Cécile Duflot elle, cependant, n’est manifestement pas resté dupe de l’effet d’annonce, puisqu’elle commentait : « On a cédé à une opération de communication et d’intoxication en oubliant des centaines de milliers, voire des millions, de personnes qui souffrent de la crise du logement. ». Par contre, comme on peut l’imaginer, les professionnels de l’immobilier ont salué des « mesures qui vont dans le bon sens. ». Une appréciation pas toujours partagée à gauche puisque Martine Aubry montait samedi dernier au créneau pour demander à ce que le projet expérimental de l’encadrement des loyers puisse aussi être effectif sur Lille. « Notre ville a cruellement besoin d’un dispositif national lui permettant de réguler localement ses loyers et de les rapprocher des capacités financières réelles de ses habitants », déclaraît elle. Peut être le Premier Ministre sentait il le vent venir puisqu’il a tout de suite accordé à la maire de Lille la possibilité de mettre en œuvre le projet, en étendant cette possibilité à d’autres agglomérations. Et c’est le président de la Metro (Communauté d’agglomération grenobloise), Christophe Ferrari qui lui emboîtait le pas lundi en se portant lui aussi volontaire pour expérimenter l’encadrement des loyers sur Grenoble et son agglomération. « Cela nous paraît un mécanisme extrêmement intéressant. L’accès au logement est une des priorité pour notre agglomération. », commentait-il.
Mais tous le monde ne partage pas le même optimisme. A l’UMP on dénonçait la phase expérimentale du dispositif d’encadrement des loyers à Paris. « Les parisiens ne doivent pas être les cobayes d’une politique que le Premier ministre juge inutile à l’échelle de la France, mais qui serait applicable seulement à Paris », relevait Nathalie Kosciusko-Morizet.

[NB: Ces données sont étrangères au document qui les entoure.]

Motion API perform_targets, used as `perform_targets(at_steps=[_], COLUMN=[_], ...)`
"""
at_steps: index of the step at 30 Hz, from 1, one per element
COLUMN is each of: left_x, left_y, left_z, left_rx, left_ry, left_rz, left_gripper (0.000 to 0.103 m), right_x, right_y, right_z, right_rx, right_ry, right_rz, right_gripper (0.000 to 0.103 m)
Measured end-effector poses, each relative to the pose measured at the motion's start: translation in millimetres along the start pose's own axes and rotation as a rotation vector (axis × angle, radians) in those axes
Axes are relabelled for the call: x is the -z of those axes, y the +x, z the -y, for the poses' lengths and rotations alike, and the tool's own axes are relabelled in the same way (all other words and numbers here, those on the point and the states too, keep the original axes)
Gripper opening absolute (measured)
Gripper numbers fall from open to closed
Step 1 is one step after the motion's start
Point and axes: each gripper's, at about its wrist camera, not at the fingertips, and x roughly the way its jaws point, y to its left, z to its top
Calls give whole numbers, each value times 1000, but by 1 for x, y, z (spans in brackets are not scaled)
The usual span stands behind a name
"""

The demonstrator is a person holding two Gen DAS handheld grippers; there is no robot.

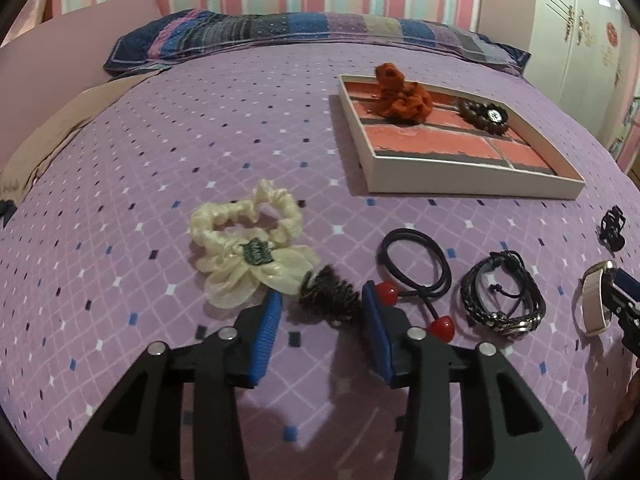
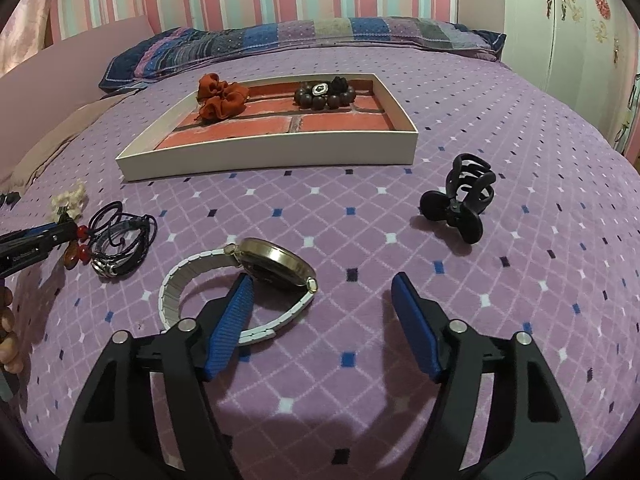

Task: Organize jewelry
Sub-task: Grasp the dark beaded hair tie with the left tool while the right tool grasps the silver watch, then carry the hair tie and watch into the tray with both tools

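A white tray with a brick-pattern floor lies on the purple bed; in it are an orange scrunchie and a brown bead bracelet. My left gripper is open, its fingers on either side of a dark spiral hair tie. Beside it lie a cream scrunchie, a black elastic with red beads and a black braided bracelet. My right gripper is open and empty, its left finger over a white-band watch. A black claw clip lies ahead to the right.
A patchwork pillow lies at the head of the bed by the striped wall. A white wardrobe stands at the right. A beige cloth lies at the bed's left edge. The tray also shows in the right wrist view.
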Motion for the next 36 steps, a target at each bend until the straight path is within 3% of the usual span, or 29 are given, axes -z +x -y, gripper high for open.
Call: perform_targets(at_steps=[7, 9, 17, 21, 26, 31, 36], left_x=[-5, -6, -3, -1, 0, -1, -3], left_y=[11, 11, 9, 6, -1, -13, -23], left_z=[0, 0, -2, -1, -1, -6, -9], left_rx=[9, 11, 26, 27, 21, 30, 39], left_ry=[8, 9, -17, -17, -15, -31, -45], left_rz=[-8, -8, -3, 0, 14, 39, 64], left_gripper=[41, 35, 30, 29, 27, 27, 26], right_x=[0, 1, 2, 2, 0, -1, 0], right_y=[1, 1, 1, 1, -3, -8, -12], right_z=[-1, -2, -8, -9, -8, -11, -10], right_rx=[-30, -35, -82, -80, -88, -95, -95], right_ry=[4, 1, 5, 14, 11, -5, -6], right_rz=[-8, -10, -18, -15, -2, 5, 13], right_gripper=[61, 58, 34, 32, 16, 10, 10])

Tout ceci illustre bien la cacophonie qui accompagne la polémique actuelle sur la loi Duflot : si certaines villes, comme Strasbourg ou Annemasse, se disent d’ore et déjà intéressées par le dispositif, d’autres villes comme Lyon, pourtant à gauche, ou Toulouse et Marseille (UMP) y sont défavorables. A Rennes ou à Aix-en-Provence, on se donne le temps de la réflexion.
Une loi Duflot, donc, qui n’en est plus une, si il est vrai qu’au gouvernement on est extrêmement circonspect. « Les conditions juridiques de la mise en œuvre de l’expérimentation sont à l’étude », commentait-on prudemment au ministère du logement.